On 9/5/18 8:44 AM, Bill Kenworthy wrote:
> On 05/09/18 20:15, james wrote:
>> So, I need to be able setup and tear down a 4-component network.
>> Sometimes all (4) systems will be in the same location, probably about
>> 50% of the time.
>>
>> My (3) personal systems are:
>> (1) gentoo laptop (Open RC if that matters)
>> (1) window-7 laptop
>> (1) Android Cell (galaxy note 9)
>>
>> These (3) are with me most about 70% of the time, but
>> often they will be in different locations hundreds of miles apart.
>>
>>
>> (1) The  corporate windows workstation/server. (always stationary).

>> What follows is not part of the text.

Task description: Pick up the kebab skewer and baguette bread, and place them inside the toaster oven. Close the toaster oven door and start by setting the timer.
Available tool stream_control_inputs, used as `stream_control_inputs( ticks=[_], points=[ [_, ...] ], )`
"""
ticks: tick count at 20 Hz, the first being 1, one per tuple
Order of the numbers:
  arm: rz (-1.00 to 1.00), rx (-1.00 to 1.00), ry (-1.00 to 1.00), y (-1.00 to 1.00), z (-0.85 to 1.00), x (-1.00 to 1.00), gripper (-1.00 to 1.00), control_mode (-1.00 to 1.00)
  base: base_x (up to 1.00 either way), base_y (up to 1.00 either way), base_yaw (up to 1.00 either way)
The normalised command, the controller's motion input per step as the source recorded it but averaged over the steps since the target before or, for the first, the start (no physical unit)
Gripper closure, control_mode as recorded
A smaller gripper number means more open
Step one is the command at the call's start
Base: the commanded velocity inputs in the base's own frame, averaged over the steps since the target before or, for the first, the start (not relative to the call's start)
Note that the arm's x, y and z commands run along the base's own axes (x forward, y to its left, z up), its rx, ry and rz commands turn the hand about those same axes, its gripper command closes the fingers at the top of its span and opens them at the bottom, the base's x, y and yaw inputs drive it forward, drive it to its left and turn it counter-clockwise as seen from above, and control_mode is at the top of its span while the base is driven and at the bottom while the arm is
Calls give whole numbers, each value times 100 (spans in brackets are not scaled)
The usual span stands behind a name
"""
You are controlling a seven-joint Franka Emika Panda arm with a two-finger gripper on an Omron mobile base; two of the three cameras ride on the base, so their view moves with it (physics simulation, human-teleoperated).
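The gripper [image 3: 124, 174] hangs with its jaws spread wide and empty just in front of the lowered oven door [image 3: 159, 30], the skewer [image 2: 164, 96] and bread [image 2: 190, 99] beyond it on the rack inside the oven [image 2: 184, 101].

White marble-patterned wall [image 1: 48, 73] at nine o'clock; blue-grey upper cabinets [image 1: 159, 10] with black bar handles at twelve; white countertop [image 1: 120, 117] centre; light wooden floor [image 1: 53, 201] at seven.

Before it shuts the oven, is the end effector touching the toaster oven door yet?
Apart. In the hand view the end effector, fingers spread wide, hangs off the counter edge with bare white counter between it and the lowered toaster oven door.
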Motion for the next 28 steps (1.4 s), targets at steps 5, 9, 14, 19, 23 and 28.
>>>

>> (4) Total, often just the the (3) systems on this transient net.
>>
>>
>> So, my research suggest that WireGuard might be best because most of
>> what I'm moving around is a wide variety of image types, as well as
>> video and 3D/4D files  and binaries for odd-ball embedded devices, of a
>> wide variety. Eventually the file movement will be mostly automated
>> (scripted). WireGuard purports to have the most bandwidth capabilities
>> and some of these file_sets will be in the  gigabyte range often.
>>
>>
>> I've found lots to read and noodle with, but I'm curious what  (gentoo)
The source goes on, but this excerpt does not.